Felices por aquel repentino acuerdo, nos abrazamos de nuevo. Y nos pusimos enseguida manos a la obra, intentando reunir lo que podía servirnos de lo que había en los doblados de don Álvaro. Mientras, recordábamos muchas cosas de la infancia: las ocurrencias de nuestro abuelo, las partidas de caza con nuestro padre, las noches pasadas en los bosques el día anterior a la cacería, escuchando el aullido de los lobos…
Agradecido por ver que mi hermano empezaba a entrar en razón, rogaba a Dios que fuera servido concederme la merced de que llegase él a encaminar del todo sus pasos, comportándose como el caballero que debía ser y abandonando sus torcidas costumbres.
Todavía permanecían sumidos los montes en la oscuridad cuando, con los primeros ladridos de los perros, los caballeros empezaron a temblar. Supimos entonces que los alimañeros y ojeadores ya habían dado con las guaridas de los lobos allá arriba, en los roquedales que coronaban las sierras; porque se oían las voces alertando a los careas que batían las laderas, zaleando la maleza con sus bastones para mover las piezas hacia los lugares donde estábamos apostados los cazadores.

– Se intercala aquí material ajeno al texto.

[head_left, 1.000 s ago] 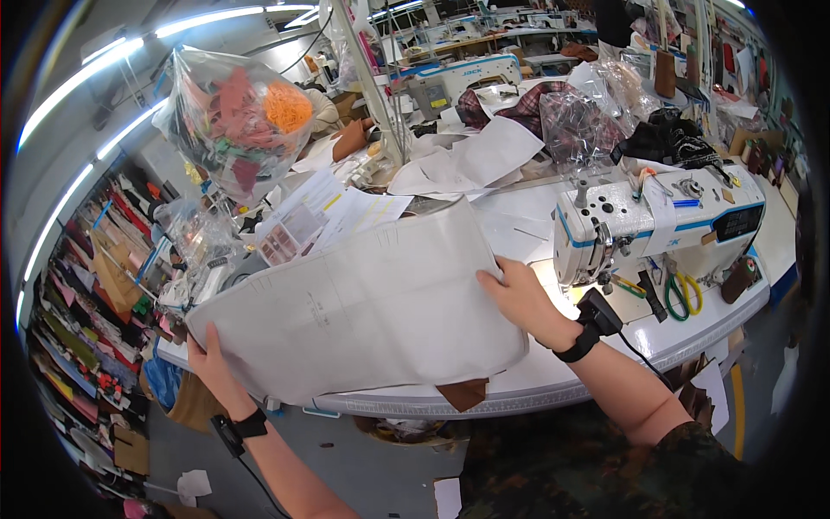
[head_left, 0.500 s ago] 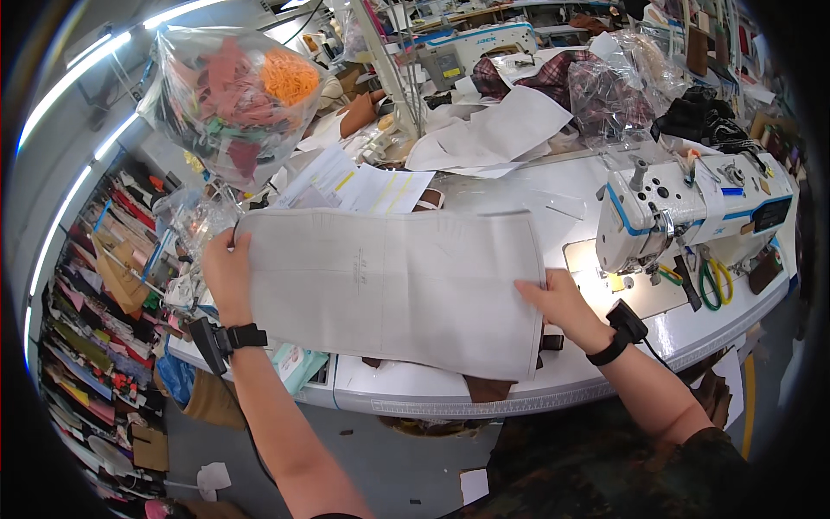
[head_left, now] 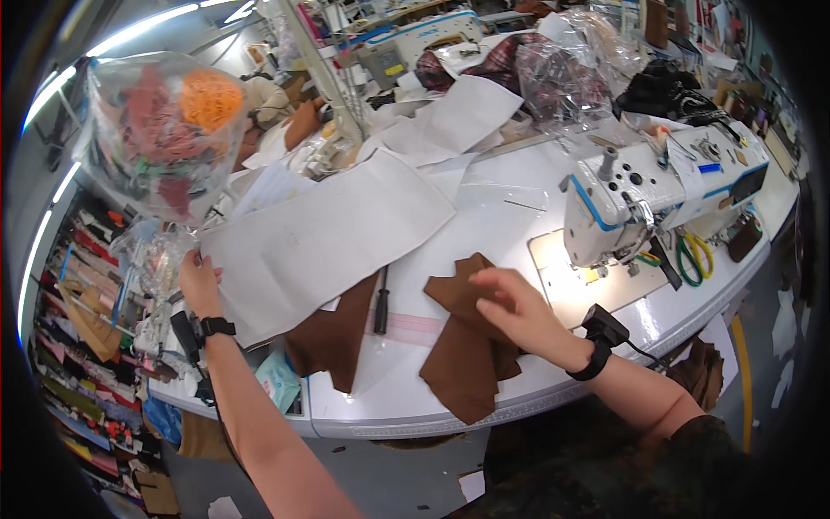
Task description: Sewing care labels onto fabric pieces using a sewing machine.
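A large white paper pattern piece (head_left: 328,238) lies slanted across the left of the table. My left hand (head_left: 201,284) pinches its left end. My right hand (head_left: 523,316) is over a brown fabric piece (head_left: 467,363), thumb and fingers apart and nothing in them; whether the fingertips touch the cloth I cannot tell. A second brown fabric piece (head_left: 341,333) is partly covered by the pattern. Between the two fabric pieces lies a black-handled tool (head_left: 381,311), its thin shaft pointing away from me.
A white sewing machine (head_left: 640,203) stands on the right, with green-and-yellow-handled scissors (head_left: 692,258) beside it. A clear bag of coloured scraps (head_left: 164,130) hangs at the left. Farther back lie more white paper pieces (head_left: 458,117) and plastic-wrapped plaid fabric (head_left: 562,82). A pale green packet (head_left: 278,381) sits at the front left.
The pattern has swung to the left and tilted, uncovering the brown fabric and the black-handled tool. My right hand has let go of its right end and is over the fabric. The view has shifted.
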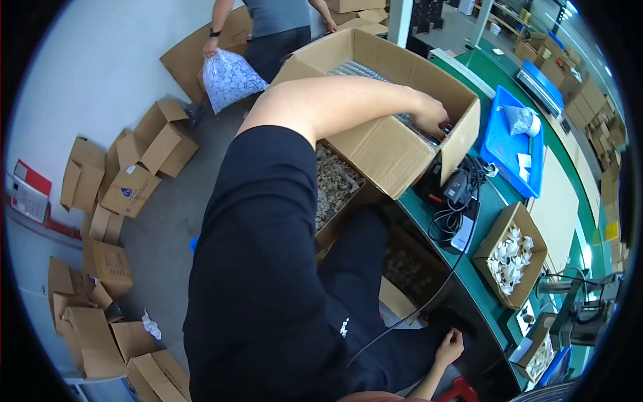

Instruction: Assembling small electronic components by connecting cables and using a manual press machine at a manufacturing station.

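My left arm stretches across an open cardboard box [382, 151] on the green bench. At the box's right end, my left hand [430, 115] reaches inside, its fingers bent down around something dark that I cannot make out. Grey, ridged contents [362, 70] show in the box beyond my forearm. Low at the right, my right hand [451, 347] rests by my leg, fingers curled in and nothing visible in them.
A black cable bundle [462, 187], a blue tray [512, 144] and a carton of white parts [512, 258] lie on the bench. Below the box stands a carton of small beige pieces [335, 184]. Several cartons [134, 187] line the left wall. Another person holds a filled bag [231, 79].
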Demonstrator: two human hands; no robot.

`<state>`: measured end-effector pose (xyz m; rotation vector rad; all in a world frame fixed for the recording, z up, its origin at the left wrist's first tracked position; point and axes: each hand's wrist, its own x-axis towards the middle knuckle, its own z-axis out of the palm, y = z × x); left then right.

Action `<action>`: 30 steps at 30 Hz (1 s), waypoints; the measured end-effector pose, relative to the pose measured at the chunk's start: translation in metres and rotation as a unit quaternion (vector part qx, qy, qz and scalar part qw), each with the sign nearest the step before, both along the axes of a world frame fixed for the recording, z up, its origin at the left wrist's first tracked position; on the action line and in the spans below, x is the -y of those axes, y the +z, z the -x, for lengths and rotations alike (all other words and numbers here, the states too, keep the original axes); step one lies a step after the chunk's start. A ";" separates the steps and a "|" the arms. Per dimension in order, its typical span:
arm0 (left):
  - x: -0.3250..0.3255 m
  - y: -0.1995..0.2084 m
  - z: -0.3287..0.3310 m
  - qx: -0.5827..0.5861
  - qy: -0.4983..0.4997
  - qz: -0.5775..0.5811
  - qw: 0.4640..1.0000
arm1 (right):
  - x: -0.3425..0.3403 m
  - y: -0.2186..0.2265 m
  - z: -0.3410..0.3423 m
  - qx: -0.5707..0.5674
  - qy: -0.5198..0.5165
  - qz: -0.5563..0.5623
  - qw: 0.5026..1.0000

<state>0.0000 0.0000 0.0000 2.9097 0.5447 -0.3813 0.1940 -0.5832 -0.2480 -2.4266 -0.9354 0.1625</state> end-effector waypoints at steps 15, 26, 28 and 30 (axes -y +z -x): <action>-0.025 -0.046 -0.021 0.112 -0.075 0.009 0.991 | -0.027 0.002 0.001 0.044 -0.034 -0.005 0.998; -0.004 -0.028 -0.007 0.147 -0.022 0.048 0.988 | -0.013 -0.002 -0.005 0.038 -0.058 0.035 0.997; 0.000 -0.027 -0.008 0.152 -0.016 0.062 0.986 | -0.011 -0.005 -0.006 0.045 -0.066 0.042 0.996; -0.002 -0.030 -0.005 0.160 -0.008 0.077 0.984 | -0.014 -0.008 -0.009 0.067 -0.049 0.017 0.996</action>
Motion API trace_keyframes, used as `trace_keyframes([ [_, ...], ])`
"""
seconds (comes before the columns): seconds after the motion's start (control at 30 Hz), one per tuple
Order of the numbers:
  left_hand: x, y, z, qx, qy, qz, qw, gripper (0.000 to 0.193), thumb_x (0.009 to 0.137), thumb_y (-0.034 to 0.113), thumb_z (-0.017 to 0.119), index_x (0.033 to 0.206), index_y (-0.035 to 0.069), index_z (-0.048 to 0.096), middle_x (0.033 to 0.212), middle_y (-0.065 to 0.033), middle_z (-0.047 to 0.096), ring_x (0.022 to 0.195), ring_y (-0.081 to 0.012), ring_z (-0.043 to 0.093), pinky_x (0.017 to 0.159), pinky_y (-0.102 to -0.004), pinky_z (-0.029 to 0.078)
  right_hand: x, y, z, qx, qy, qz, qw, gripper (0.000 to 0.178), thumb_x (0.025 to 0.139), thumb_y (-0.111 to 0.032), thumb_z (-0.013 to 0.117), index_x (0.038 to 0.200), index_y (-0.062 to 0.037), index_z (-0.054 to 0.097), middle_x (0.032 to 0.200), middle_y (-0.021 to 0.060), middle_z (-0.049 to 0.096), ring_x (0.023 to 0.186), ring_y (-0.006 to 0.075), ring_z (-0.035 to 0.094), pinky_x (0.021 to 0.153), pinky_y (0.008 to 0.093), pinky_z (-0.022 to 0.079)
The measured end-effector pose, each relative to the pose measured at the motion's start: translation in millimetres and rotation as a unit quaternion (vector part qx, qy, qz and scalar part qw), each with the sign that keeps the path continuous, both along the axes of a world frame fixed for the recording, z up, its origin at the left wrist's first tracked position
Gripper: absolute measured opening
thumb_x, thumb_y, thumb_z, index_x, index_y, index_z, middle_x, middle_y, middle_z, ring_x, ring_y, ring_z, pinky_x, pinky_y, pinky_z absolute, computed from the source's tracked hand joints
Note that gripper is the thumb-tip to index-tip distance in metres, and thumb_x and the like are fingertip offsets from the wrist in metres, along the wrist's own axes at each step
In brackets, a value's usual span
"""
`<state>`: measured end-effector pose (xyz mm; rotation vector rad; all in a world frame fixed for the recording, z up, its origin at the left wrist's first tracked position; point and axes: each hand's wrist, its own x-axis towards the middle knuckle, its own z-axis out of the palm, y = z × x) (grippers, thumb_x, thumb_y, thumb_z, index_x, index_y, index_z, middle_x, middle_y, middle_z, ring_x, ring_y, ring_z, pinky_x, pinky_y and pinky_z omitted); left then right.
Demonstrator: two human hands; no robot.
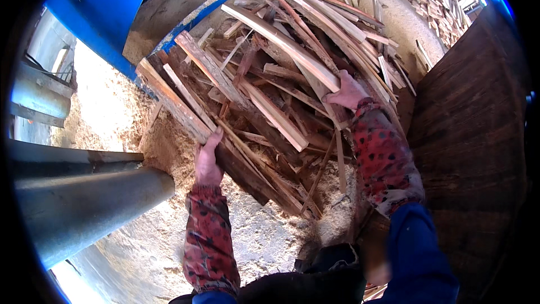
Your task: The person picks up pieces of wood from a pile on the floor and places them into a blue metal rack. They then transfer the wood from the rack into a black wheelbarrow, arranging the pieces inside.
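Observation:
A heap of rough wood offcuts (275, 93), many edged with bark, lies in front of me. My right hand (350, 92) is closed around the near end of a long pale wood strip (284, 45), which slants away to the upper left over the heap. At the heap's left side my left hand (208, 160) grips the edge of a bark-edged wood slab (174, 97), thumb on top and the other fingers mostly hidden. Both forearms wear red, dark-spotted sleeve covers, dusty on the right one.
A metal cylinder (101, 202) juts in from the left. Blue sheet metal (104, 8) stands at the upper left, and a dark wooden panel (464, 152) rises on the right. Sawdust (152, 236) covers the floor. Another wood pile (427, 0) lies far right.

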<state>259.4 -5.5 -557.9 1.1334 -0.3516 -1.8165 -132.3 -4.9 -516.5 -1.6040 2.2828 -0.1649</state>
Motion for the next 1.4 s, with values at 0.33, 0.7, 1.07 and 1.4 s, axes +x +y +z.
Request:
trace_keyframes([
  [0.33,-110.8,-16.9,-3.1,-0.019,-0.055,-0.029,0.998,0.060,0.072,0.023,0.085,0.117,-0.004,0.058,0.113,-0.0097,0.062,0.097,-0.0164,0.057,0.084,-0.0328,0.049,39.9,9.7,4.9,0.040,-0.069,-0.042,0.996,0.074,0.064,-0.038,0.080,0.111,0.0031,0.041,0.109,0.0292,0.058,0.107,0.0435,0.057,0.091,0.0451,0.046],
  [0.7,-97.2,22.1,-15.5,0.074,0.055,-0.010,0.996,0.056,0.082,0.034,0.075,0.122,-0.001,0.056,0.110,-0.0085,0.061,0.095,-0.0240,0.061,0.079,-0.0408,0.055,85.1,50.5,0.0,-0.058,-0.032,0.000,0.998,0.048,0.071,-0.022,0.068,0.103,0.0012,0.041,0.099,0.0284,0.061,0.092,0.0452,0.062,0.083,0.0502,0.050],
  [1.07,-70.2,88.0,2.8,0.022,0.058,-0.045,0.997,0.059,0.079,0.020,0.077,0.127,-0.002,0.050,0.114,-0.0116,0.062,0.098,-0.0248,0.062,0.086,-0.0385,0.052,158.1,141.9,9.7,-0.070,-0.116,-0.013,0.991,0.056,0.069,-0.015,0.071,0.110,-0.0002,0.037,0.104,0.0283,0.051,0.092,0.0493,0.057,0.080,0.0530,0.049],
  [1.4,-19.2,179.1,8.7,0.025,0.027,-0.001,0.999,0.071,0.075,0.022,0.081,0.130,-0.002,0.042,0.118,-0.0130,0.057,0.105,-0.0258,0.059,0.091,-0.0381,0.050,195.4,256.5,-3.6,-0.024,-0.215,0.020,0.976,0.083,0.066,-0.024,0.081,0.128,0.0059,0.035,0.115,0.0249,0.047,0.105,0.0433,0.053,0.087,0.0469,0.045],
])
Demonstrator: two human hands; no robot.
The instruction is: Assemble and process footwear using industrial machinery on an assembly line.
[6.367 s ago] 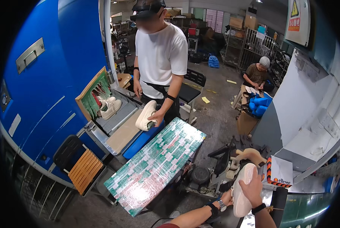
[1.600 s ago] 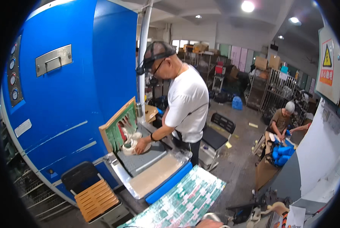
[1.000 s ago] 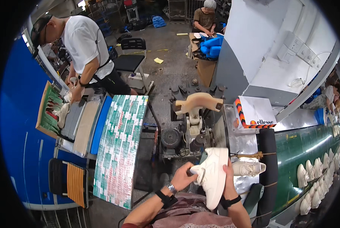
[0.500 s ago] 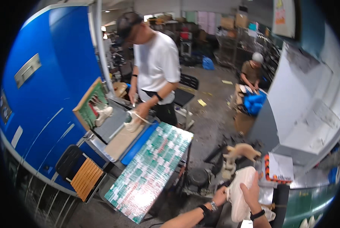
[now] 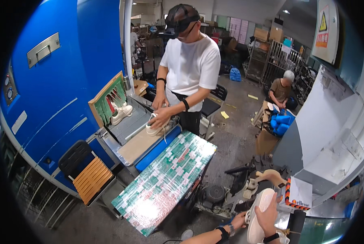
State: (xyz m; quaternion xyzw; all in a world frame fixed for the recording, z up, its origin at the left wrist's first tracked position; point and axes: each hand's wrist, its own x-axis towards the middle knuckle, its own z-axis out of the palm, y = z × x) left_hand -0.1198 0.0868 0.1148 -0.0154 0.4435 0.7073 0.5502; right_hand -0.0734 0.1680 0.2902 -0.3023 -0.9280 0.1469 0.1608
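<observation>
A cream shoe [image 5: 253,229] is between my two hands at the lower right, tilted with its pale, smooth sole turned up. My right hand [image 5: 267,215] grips its right side, the thumb lying across the sole. On the other side my left hand [image 5: 239,220] has its fingers curled at the shoe's edge, near the upper. Beyond the shoe are a tan curved part [image 5: 272,177] of a machine and a white box [image 5: 302,191] with orange and black stripes.
A table with a shiny green-and-white top [image 5: 165,183] stands to the left. Behind it a person in a white T-shirt [image 5: 192,61] handles another shoe [image 5: 152,130] at a conveyor [image 5: 135,147]. A slatted chair [image 5: 92,183], a motor [image 5: 213,194] and a seated person [image 5: 280,89] are around.
The view has shifted, so the surroundings sit further right and lower. My hands still hold the shoe, its sole now turned more narrowly. The standing person's hands have moved over the other shoe.
</observation>
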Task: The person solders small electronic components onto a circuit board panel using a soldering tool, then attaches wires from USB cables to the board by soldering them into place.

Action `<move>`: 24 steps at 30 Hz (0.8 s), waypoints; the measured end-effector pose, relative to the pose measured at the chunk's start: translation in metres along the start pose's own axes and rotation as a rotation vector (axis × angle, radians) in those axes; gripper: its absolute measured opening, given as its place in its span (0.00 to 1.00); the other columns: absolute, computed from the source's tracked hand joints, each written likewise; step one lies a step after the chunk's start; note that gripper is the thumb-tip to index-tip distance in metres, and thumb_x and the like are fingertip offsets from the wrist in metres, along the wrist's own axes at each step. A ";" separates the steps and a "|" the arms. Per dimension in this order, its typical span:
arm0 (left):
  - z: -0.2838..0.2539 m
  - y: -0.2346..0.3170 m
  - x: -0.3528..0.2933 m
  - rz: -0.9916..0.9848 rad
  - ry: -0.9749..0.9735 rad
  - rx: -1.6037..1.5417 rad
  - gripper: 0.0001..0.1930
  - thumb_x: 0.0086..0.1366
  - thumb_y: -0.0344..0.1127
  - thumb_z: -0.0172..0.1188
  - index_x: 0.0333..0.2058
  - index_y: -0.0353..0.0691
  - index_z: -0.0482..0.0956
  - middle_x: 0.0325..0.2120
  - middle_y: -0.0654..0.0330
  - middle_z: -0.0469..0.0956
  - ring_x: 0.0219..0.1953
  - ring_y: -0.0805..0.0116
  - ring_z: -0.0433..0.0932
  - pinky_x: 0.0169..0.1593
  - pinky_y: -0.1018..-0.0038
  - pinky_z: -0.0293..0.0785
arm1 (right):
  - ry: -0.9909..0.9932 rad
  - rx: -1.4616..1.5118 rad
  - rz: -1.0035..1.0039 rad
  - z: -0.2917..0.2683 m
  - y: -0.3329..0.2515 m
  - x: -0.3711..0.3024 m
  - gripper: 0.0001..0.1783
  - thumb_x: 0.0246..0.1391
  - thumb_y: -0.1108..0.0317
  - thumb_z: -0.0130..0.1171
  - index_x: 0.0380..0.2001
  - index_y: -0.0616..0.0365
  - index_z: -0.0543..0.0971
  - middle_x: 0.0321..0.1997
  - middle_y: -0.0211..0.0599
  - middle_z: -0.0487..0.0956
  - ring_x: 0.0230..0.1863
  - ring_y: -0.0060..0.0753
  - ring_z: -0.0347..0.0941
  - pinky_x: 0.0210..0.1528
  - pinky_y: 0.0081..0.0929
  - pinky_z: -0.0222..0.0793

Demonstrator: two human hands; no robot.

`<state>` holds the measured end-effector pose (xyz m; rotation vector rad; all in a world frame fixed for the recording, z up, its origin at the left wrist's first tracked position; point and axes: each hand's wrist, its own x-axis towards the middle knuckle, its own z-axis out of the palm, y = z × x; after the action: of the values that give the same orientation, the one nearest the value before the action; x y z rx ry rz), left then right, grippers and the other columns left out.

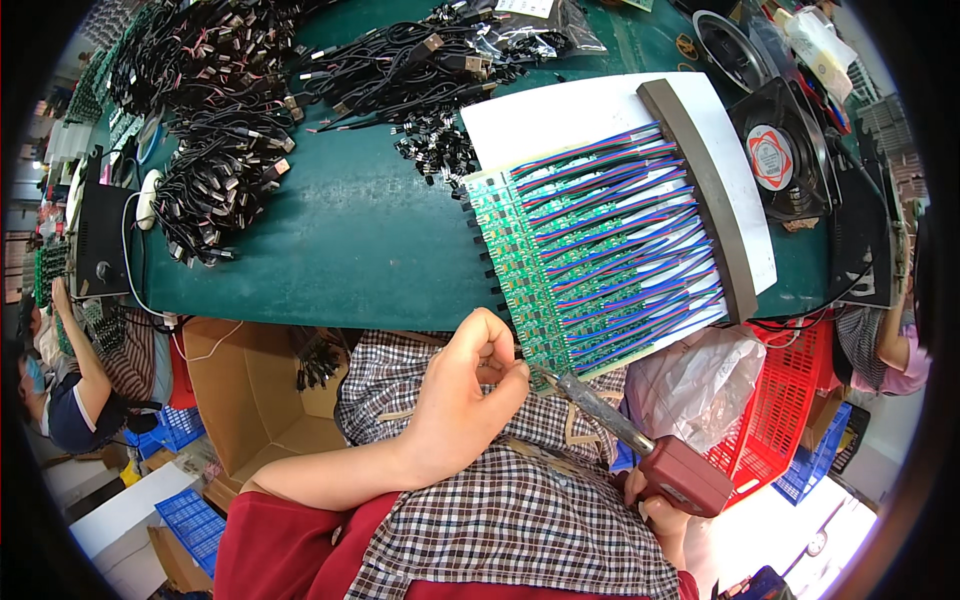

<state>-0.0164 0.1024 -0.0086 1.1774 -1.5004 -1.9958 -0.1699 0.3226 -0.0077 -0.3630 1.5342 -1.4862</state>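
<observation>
Head view: L hand (465, 385) is at the near edge of the green surface (350, 250), thumb & index fingertips brought together; can't tell if anything small is btwn them; they're just beside the near L corner of the circuit board panel (512, 270); R hand (662, 515), partly hidden, is closed round a dark red soldering tool (685, 477), its barrel slanting up & L so the tip is v. near those fingertips.

Panel lies tilted on a white sheet (580, 110), R of the surface's middle, near end jutting past the near edge; blue, red & dark wires (620, 230) run R from it to a long brown bar (700, 190) lying across the sheet.

Far L corner: big heap of black cables (210, 130) w/ metal plugs; 2nd cable bundle (420, 65) nr the far edge, small black connectors (435, 145) just beside it; far R corner: round black speaker (735, 50); R edge: black fan (790, 150) w/ a red & white label.
</observation>
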 end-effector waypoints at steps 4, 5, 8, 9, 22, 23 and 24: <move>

Con la primera luz del día, llegó el momento tan esperado, calculado con toda precisión por los capataces, expertos loberos que tenían bien aprendido desde niños su oficio, a fuer de haberlo desempeñado mil veces, desde que fueran al monte primero con sus abuelos, luego con sus padres y ahora con sus hijos. Requería este viejo arte suma atención, sagacidad, temple, valor, conocimiento del terreno y fortaleza de piernas; a más de una fina sapiencia de los hábitos de esta fiera, que es la más astuta y cautelosa de cuantas hay en los campos.
Aguardábamos Maximino y yo en una fría vaguada, angosta y húmeda, adonde conducía como único paso un barranco profundo. Por haber llovido fuerte un rato antes, estábamos empapados, tiritando, pues era marzo y las madrugadas resultaban aún frescas.
Dejamos pasar sin daño alguno a unos jabalíes que casi se nos echaron encima y un rato después a un gran ciervo de altiva testa. Pues era cosa de estar muy quietos sin descuidar lo que allí nos llevaba, cual eran los lobos que, espantados de sus altos dominios, habían de escapar por fuerza metidos en la hondonada hacia la que les conducían perros y hombres que peinaban el bosque.
Salió el sol y, como no se viera pasar nada mayor que alguna liebre despavorida, mi hermano empezó a desanimarse. Se agitaba y no paraba de echar mano al odre de vino que llevaba colgado al cinto, del que estaba más pendiente que de lo que se moviera por delante de sus ojos. Temí entonces que, echada a perder la jornada de caza, no se pudiese llevar a efecto mi plan de tenerlo contento y entretenido para sacarle de los vicios.